[Records from a dataset]
-------

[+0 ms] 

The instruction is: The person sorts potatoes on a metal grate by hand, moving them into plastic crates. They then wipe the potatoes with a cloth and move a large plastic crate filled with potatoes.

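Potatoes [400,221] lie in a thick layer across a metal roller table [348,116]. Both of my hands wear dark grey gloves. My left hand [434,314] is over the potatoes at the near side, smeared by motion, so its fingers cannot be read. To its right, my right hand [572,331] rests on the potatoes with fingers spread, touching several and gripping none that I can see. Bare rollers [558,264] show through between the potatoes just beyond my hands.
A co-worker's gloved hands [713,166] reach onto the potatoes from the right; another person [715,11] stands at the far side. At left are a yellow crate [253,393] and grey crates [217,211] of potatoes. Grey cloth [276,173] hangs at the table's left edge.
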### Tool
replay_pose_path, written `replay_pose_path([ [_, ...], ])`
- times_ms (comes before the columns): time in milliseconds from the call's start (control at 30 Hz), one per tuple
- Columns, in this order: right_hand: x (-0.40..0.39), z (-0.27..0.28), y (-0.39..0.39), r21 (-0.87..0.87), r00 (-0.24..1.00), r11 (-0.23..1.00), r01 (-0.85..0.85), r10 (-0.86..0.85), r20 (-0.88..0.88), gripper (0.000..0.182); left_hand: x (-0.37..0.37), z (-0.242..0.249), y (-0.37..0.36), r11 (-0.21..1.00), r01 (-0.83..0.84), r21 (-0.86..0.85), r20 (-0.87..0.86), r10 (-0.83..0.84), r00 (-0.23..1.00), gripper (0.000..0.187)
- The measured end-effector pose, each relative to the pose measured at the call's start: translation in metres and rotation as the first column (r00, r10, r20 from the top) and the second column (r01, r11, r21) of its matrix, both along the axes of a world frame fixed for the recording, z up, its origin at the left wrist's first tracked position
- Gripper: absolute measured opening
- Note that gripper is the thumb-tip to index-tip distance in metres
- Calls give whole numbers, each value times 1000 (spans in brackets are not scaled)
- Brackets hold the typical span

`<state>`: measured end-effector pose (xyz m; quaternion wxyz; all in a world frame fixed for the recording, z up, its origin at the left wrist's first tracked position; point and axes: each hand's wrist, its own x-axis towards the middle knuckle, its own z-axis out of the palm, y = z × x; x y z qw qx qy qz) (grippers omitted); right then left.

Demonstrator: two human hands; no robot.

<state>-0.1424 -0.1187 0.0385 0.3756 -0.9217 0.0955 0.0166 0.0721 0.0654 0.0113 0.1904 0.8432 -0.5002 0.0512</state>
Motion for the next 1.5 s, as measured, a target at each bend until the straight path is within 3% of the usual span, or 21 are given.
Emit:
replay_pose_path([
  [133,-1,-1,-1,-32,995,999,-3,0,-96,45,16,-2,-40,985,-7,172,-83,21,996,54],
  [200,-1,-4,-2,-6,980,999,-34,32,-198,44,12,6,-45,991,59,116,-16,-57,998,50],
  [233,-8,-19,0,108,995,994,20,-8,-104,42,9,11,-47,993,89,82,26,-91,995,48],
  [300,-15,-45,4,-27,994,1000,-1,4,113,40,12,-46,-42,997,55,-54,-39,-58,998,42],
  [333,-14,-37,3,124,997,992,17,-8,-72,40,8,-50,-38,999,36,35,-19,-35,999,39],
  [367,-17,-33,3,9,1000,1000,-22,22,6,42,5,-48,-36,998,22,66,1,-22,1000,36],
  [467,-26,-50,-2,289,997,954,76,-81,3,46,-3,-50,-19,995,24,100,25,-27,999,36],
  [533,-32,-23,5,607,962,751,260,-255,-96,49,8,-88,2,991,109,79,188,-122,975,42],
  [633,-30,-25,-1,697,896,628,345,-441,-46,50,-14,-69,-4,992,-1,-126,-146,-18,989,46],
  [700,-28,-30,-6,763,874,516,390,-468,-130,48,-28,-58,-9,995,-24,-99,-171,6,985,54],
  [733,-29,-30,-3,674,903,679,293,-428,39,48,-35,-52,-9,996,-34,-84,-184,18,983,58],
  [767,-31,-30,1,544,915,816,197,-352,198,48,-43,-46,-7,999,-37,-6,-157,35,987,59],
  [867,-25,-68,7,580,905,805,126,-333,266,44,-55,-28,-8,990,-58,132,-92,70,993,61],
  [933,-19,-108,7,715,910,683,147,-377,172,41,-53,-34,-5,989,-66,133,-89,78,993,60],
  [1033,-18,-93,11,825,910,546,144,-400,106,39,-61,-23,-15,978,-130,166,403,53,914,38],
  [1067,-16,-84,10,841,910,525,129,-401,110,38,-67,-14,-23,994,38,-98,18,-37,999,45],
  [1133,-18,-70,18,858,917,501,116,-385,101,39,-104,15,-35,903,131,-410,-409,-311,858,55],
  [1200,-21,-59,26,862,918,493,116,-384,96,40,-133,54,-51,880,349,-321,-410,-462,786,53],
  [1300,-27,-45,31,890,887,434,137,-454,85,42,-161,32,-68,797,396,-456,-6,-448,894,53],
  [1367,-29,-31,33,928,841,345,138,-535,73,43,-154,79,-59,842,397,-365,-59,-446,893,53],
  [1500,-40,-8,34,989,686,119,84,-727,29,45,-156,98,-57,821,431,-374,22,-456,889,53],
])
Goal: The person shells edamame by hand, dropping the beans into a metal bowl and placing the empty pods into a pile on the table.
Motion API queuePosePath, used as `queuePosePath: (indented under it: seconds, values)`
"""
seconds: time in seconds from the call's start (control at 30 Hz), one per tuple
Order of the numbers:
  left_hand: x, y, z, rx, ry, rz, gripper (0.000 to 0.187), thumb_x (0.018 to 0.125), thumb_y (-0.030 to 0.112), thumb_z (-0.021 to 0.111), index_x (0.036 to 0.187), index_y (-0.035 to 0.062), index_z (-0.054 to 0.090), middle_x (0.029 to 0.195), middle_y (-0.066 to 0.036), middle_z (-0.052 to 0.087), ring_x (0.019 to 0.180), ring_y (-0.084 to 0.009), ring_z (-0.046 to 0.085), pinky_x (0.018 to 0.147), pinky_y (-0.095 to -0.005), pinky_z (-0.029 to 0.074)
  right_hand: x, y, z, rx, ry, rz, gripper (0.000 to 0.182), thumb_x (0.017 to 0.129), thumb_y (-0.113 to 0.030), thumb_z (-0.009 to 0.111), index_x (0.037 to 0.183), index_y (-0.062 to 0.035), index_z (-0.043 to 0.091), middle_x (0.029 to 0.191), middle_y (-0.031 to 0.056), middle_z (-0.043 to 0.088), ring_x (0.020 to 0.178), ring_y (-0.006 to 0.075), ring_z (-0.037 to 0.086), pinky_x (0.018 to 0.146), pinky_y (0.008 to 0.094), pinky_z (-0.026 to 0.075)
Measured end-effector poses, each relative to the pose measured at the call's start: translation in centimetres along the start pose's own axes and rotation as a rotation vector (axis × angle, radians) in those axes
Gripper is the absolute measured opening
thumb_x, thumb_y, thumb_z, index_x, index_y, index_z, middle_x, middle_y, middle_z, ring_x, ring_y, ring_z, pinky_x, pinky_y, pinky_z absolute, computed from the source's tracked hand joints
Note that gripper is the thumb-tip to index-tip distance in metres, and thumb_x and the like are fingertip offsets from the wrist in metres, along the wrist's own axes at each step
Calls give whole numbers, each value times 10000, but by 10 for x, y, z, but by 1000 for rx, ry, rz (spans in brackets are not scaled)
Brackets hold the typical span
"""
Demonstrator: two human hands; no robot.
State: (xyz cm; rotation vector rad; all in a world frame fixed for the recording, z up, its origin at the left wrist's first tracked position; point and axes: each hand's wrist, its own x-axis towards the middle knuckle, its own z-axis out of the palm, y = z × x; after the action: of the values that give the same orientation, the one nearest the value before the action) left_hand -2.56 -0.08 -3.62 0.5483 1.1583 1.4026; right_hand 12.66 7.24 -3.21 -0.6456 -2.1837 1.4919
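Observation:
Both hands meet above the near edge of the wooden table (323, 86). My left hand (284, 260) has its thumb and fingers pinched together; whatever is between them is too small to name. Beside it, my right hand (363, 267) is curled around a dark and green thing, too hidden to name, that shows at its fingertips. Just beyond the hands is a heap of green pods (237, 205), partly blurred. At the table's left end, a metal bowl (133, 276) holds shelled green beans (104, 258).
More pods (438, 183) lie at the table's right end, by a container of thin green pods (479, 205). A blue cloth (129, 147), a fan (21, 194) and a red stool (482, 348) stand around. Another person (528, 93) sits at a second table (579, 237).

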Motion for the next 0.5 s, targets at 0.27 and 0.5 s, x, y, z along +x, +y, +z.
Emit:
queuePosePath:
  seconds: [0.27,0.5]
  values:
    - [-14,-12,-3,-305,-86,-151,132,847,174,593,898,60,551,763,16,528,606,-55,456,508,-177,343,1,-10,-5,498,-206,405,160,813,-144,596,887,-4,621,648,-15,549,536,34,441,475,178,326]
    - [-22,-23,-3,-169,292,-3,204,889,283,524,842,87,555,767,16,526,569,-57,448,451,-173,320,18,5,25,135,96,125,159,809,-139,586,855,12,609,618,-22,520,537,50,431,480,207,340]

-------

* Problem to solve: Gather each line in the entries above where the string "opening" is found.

* Reply to the task:
- Gripper: absolute measured opening
Gripper is the absolute measured opening

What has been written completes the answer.